In addition, we perform a two-stage regression analysis (2SLS). We estimate the individual culture score (CULTURE_Instrumental) in Stage 1 using the mean corporate culture score of companies in the same industry (CULTURE_Mean), which is based on the first two digits of the SIC code. Column 1 of Panel B shows the results of the first stage, in which we estimate CULTURE_Instrumental using CULTURE_Mean. CULTURE_Mean has a coefficient of 0.695 and a t-value of 35.69, indicating that it is significantly related to CULTURE_Instrumental. Additionally, the Cragg–Donald F-stat. is 41.09, which is greater than the critical value of 16.38 in Stock and Yogo (2005), indicating that our instrumental variable is strong and relevant in the first stage. The results of Stage 2 of 2SLS are presented in Column 2 of Panel B, where we estimate our baseline regression model utilizing the instrumental variable from Stage 1 (CULTURE_Instrumental) as the primary independent variable.
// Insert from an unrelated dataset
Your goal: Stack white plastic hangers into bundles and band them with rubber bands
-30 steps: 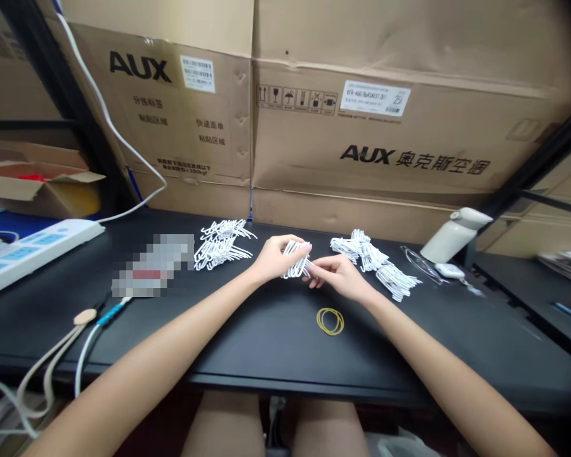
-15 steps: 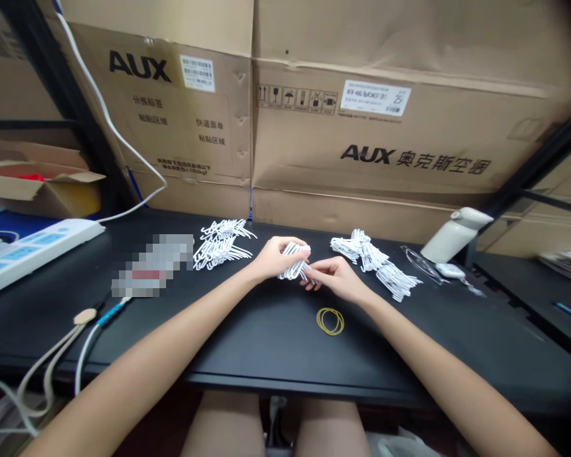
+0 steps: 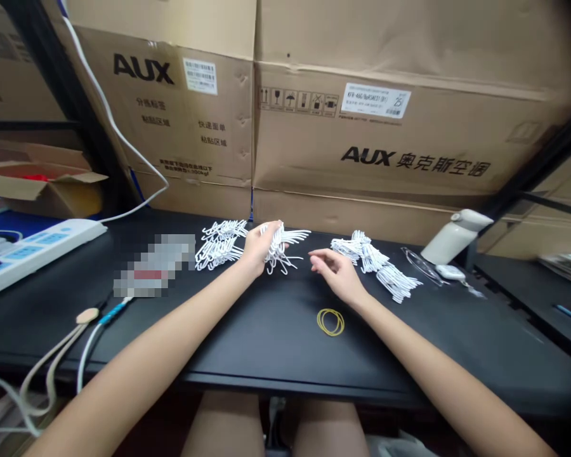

The CULTURE_Instrumental coefficient is −0.006 with a chi-square value of −6.99, indicating a significant negative relation between corporate culture and the likelihood of reporting special items. Taken together, the results of Table 7 suggest that corporate culture influences the likelihood of using special items, which alleviates concerns about reverse causality in our study.

6. Firm Performance

6.1. Higher Performance vs. Lower Performance

Firms with great financial resources or superior performance are thought to be less prone to use and report special items. We expect corporate culture in firms with lower earnings performance to be more negatively associated with the likelihood of reporting special items than culture in firms with higher earnings performance, implying that our primary findings may be driven by firms with lower earnings performance.
In accordance with Watson (2015), we consider higher earnings performance if the firm’s pretax income, scaled by total assets, is greater than 10%. Next, we divide our sample into two subsamples, namely observations with higher earnings performance and observations with lower earnings performance, re-estimate Equation (2) for each subsample, and display the findings in Table 8. Column 1 reports that the coefficient on CULTURE is 0.002 with a chi-square value of 0.13 for the former subsample. Column 2 shows that the coefficient on CULTURE is −0.010 with a chi-square value of 12.78 for the latter subsample, implying that the significant and negative relation between CULTURE and D_SPI only exists in firms with lower earnings performance. Taken together, the results of Table 8 suggest that our primary findings are largely driven by firms with lower earnings performance.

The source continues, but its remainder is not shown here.